What if being good at everything, the kind of good where people look at you and think she has it all together, what if that is a problem?…
What if being good at everything, and I mean really good, the kind of good where people look at you and think she has it all together, what if that is a problem?
I know. That’s a big thing to say right at the start. And honestly, I didn’t use to think like that. For me it was a goal. But something happened that kind of shifted things for me.
It was December. My husband Denis had his architecture practice year end party in Pennsylvania. And I drove out Wednesday at noon for two hours, attended the party that evening, stayed overnight, drove back Thursday late morning. My mother-in-law had come to cover while I was away and she handled everything. The Wednesday afternoon school pickup for my youngest, the afterschool pickup for my oldest, the enrichment class drop off, the whole evening routine and then the Thursday morning rush to get two girls under 8 ready for school. All of it.
And I remember being in the car on the way home on Thursday thinking: ok, we are good. I had done the drive, attended a party, been present, and now I was doing the last leg. Pick my mother-in-law up, drop her off and then go back home to keep things moving, which was kind of my thing. I managed everything, even when I wasn’t there.
But on our drive home, my mother-in-law said something. Super casually. Just five words. With absolutely no agenda. “You are a very busy woman.”
And I laughed it off. “I know, right?” And kept driving. And then, at night, while getting things ready for the next day, alone in my kitchen, those five words just landed.
“You are a very busy woman.” Said with warmth. Said with love. By someone who had spent one and a half days walking in my world. And what she saw, I had stopped seeing.
And standing there in my kitchen I had this thought. Just one thought. I didn’t want this anymore.
Welcome to Unscripted, a Momtoring podcast. I’m Andi Salcedo. I’m a coach, a working mother, and the founder of Momtoring. This show is about breaking free from the invisible scripts that you have been living by. The pressure to be perfect, hold it all together, make everyone happy. And it’s about what happens when you start asking a different question. Not how do I do it all. But who am I and what do I actually want.
So around that same time, I came across an interview with Michelle Obama. She said: life is long. You can have chapters. And it hit me. You don’t miss out if you don’t experience everything at the same time. You can grow and pivot and evolve in seasons. You get chapters.
When we are everything all at once, we are nowhere. We are physically present and emotionally somewhere else entirely. We’re at school pickup thinking about the work meeting. We’re at the work meeting thinking about the dentist appointment we forgot to book. And our kids feel it. Not the busyness. They can handle that. What they feel is the absence behind the presence.
The first thing I needed to let go of wasn’t a task at all. It was a belief. The belief that my job as a mother was to make my kids happy. When I actually examined that belief, what I found underneath it was fear. Pure fear. Fear that if I stopped controlling all of it, something would fall apart.

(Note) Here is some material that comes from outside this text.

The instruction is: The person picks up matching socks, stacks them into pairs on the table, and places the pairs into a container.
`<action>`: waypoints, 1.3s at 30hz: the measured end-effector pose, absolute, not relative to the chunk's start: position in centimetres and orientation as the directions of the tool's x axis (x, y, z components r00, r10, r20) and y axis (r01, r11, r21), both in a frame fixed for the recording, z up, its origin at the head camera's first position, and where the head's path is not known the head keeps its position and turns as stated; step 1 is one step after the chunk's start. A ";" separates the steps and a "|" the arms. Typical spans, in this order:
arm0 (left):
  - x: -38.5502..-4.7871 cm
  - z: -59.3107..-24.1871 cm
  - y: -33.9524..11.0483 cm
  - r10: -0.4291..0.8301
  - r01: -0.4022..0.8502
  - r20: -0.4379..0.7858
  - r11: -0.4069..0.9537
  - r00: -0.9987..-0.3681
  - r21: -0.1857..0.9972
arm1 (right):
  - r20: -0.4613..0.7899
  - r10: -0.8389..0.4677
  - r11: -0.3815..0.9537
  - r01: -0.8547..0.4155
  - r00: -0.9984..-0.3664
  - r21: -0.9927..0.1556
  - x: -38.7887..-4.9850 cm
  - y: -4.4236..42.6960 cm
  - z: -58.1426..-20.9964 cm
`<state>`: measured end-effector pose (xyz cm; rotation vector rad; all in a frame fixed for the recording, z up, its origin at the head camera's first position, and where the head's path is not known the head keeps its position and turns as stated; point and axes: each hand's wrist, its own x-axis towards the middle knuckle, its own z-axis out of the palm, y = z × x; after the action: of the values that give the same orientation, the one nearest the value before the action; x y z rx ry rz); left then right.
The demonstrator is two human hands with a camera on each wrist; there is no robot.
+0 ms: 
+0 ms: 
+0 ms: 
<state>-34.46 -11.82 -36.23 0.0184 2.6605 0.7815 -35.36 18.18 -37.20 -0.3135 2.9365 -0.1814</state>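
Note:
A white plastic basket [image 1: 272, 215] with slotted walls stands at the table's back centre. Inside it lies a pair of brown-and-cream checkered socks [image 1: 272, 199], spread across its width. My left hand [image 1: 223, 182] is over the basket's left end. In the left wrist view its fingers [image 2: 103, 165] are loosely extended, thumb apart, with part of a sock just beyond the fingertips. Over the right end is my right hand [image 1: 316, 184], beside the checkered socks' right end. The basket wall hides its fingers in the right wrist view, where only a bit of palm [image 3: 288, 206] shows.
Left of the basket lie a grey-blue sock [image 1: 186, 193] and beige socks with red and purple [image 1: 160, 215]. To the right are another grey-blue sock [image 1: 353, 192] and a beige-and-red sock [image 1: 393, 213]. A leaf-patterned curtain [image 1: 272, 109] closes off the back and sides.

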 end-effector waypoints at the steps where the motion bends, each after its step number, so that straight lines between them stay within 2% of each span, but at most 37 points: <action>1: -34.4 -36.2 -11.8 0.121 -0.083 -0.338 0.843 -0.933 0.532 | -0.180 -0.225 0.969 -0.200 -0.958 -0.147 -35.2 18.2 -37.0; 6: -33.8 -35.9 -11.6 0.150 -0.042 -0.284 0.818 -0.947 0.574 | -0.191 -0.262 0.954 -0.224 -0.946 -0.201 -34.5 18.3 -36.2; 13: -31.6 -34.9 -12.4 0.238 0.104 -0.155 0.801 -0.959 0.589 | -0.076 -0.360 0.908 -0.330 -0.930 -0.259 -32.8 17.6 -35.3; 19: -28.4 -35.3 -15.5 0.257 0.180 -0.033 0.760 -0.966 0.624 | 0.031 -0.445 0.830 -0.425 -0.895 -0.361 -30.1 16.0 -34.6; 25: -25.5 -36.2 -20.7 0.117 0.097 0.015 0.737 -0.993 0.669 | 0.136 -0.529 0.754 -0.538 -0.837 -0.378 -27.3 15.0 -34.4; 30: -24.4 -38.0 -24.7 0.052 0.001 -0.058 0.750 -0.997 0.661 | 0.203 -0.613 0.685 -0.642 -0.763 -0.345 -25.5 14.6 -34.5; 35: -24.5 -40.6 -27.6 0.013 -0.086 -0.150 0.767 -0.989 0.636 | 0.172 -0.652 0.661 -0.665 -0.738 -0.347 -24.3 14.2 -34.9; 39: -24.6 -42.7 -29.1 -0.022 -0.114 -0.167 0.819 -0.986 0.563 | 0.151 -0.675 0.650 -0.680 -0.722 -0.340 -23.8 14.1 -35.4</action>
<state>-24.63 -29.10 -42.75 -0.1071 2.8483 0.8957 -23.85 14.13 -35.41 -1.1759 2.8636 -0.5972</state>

But here’s what I found when I challenged that belief. My job is not to make my kids happy. My job is to raise resilient, resourceful, kind human beings. And that requires a mother who has something left. When I stopped trying to show up for everything, that’s exactly when I started actually showing up.

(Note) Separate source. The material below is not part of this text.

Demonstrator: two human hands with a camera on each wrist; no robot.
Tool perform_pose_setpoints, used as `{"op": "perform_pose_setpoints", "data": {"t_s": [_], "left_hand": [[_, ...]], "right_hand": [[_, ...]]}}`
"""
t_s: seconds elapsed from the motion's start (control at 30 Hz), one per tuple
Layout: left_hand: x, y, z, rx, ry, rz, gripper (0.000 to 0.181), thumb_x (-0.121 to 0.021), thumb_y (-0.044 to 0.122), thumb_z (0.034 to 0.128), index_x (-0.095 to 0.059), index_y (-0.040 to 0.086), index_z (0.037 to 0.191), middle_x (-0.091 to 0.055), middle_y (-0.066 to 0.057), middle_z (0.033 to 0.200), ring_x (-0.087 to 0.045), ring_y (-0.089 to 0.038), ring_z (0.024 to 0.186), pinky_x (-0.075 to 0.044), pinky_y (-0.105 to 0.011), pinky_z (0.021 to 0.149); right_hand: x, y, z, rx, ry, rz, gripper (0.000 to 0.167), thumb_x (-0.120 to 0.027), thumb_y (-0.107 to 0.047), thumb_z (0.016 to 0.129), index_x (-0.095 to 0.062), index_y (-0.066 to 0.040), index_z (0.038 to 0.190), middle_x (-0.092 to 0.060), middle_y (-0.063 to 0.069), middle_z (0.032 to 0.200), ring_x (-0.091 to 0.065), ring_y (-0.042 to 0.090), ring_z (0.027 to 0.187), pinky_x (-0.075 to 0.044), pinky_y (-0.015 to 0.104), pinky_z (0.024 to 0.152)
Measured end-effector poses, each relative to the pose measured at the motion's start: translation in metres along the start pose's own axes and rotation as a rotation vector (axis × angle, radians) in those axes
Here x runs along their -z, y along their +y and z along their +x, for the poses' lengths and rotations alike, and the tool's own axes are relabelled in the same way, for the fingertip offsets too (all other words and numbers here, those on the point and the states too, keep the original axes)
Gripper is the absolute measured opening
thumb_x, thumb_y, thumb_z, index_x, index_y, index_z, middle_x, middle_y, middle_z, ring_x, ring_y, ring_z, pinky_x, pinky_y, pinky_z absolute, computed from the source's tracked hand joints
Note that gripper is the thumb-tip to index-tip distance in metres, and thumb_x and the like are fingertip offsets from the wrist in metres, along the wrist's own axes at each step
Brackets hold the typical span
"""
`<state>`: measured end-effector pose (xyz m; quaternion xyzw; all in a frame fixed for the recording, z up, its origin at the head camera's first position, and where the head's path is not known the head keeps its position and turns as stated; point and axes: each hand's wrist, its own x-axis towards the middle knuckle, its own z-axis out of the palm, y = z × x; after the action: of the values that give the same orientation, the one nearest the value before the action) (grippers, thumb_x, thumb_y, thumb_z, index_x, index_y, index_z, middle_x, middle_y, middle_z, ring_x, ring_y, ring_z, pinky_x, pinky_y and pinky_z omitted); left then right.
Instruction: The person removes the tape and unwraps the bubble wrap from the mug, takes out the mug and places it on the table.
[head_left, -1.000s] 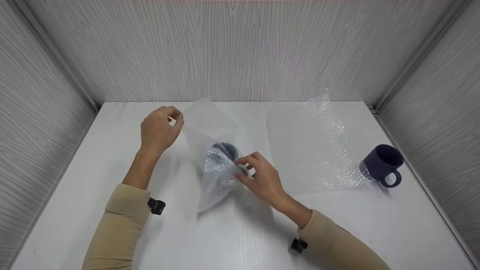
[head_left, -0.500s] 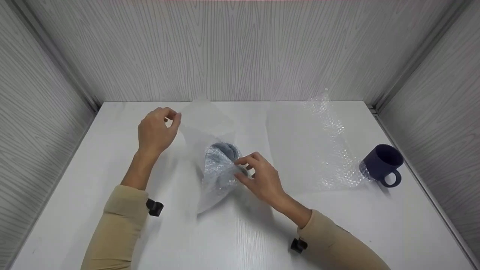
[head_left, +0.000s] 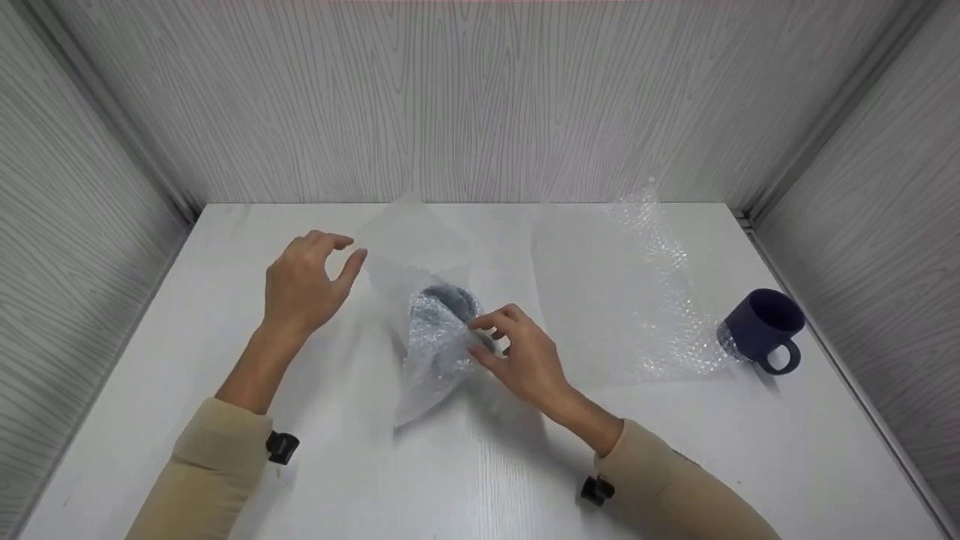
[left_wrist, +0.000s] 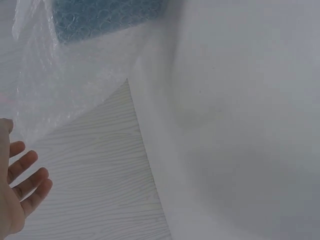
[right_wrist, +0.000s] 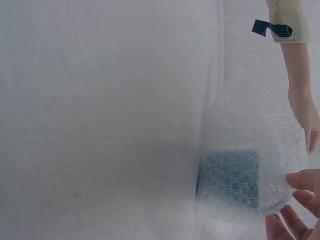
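A light blue mug point(head_left: 454, 300) stands wrapped in a sheet of bubble wrap point(head_left: 435, 360) on the white table; a loose flap of the sheet spreads up behind it. My right hand point(head_left: 525, 356) is at the mug's right side, thumb and fingers pinching the wrap there. To the left of the flap, my left hand point(head_left: 304, 285) is raised with thumb and forefinger spread apart and nothing between them. In the left wrist view, the blue mug point(left_wrist: 107, 17) shows through the bubbles, and the left hand's fingers point(left_wrist: 35, 185) are loosely extended near the flap's corner.
A second bubble wrap sheet point(head_left: 622, 300) lies flat on the right half of the table point(head_left: 480, 480). A dark blue mug point(head_left: 765, 326) rests on that sheet's right corner, handle toward me. Grey wood-grain walls point(head_left: 480, 105) enclose the back and sides.
My left hand has parted its thumb and forefinger, letting go of the flap, and drawn slightly back toward me. The right hand and the wrapped mug have stayed in place.
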<state>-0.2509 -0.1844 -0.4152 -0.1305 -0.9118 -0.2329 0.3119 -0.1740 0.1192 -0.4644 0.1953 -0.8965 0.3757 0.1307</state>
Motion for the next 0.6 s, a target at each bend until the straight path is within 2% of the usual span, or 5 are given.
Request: {"op": "perform_pose_setpoints", "data": {"t_s": [0.1, 0.23, 0.6], "left_hand": [[0.004, 0.003, -0.007, -0.038, -0.009, 0.011, 0.030, -0.074, 0.030, 0.0992, -0.077, 0.003, 0.112, -0.079, -0.017, 0.108, -0.075, -0.038, 0.099, -0.064, -0.049, 0.073], [0.006, 0.007, -0.015, -0.105, -0.038, 0.000, 0.028, -0.075, 0.028, 0.0982, -0.077, 0.004, 0.113, -0.078, -0.015, 0.107, -0.075, -0.037, 0.099, -0.064, -0.047, 0.070], [0.000, 0.011, -0.032, -0.308, -0.104, -0.068, 0.025, -0.080, 0.023, 0.0940, -0.078, 0.008, 0.114, -0.078, -0.010, 0.109, -0.074, -0.030, 0.105, -0.065, -0.044, 0.084]], "right_hand": [[0.000, -0.001, 0.000, 0.003, 0.000, -0.006, 0.026, -0.083, -0.017, 0.091, -0.076, -0.020, 0.116, -0.069, 0.006, 0.111, -0.072, 0.017, 0.096, -0.062, 0.029, 0.073], [0.000, -0.001, 0.001, 0.000, 0.002, -0.005, 0.026, -0.083, -0.017, 0.091, -0.076, -0.020, 0.116, -0.069, 0.006, 0.110, -0.072, 0.018, 0.096, -0.061, 0.028, 0.073], [-0.001, 0.000, 0.001, 0.022, 0.009, -0.028, 0.026, -0.083, -0.017, 0.092, -0.075, -0.021, 0.116, -0.070, 0.007, 0.111, -0.072, 0.020, 0.096, -0.061, 0.027, 0.071]]}}
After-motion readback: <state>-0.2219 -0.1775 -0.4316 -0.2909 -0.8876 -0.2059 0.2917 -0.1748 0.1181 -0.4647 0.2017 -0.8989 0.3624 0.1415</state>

I had a teacher during my coaching training who gave me feedback I’ve never forgotten. She said: “Andi, you always express what you don’t want. But I never hear you say what you do want. Knowing what you don’t want helps you avoid pitfalls. But knowing what you want, that drives you toward a higher vision.”
That question, what do I actually want, is what this whole show is built around. Because the script we were handed never asked us that. And it’s time to write our own.
What chapter are you actually in right now? And are you living it, or are you still trying to live all of them at once?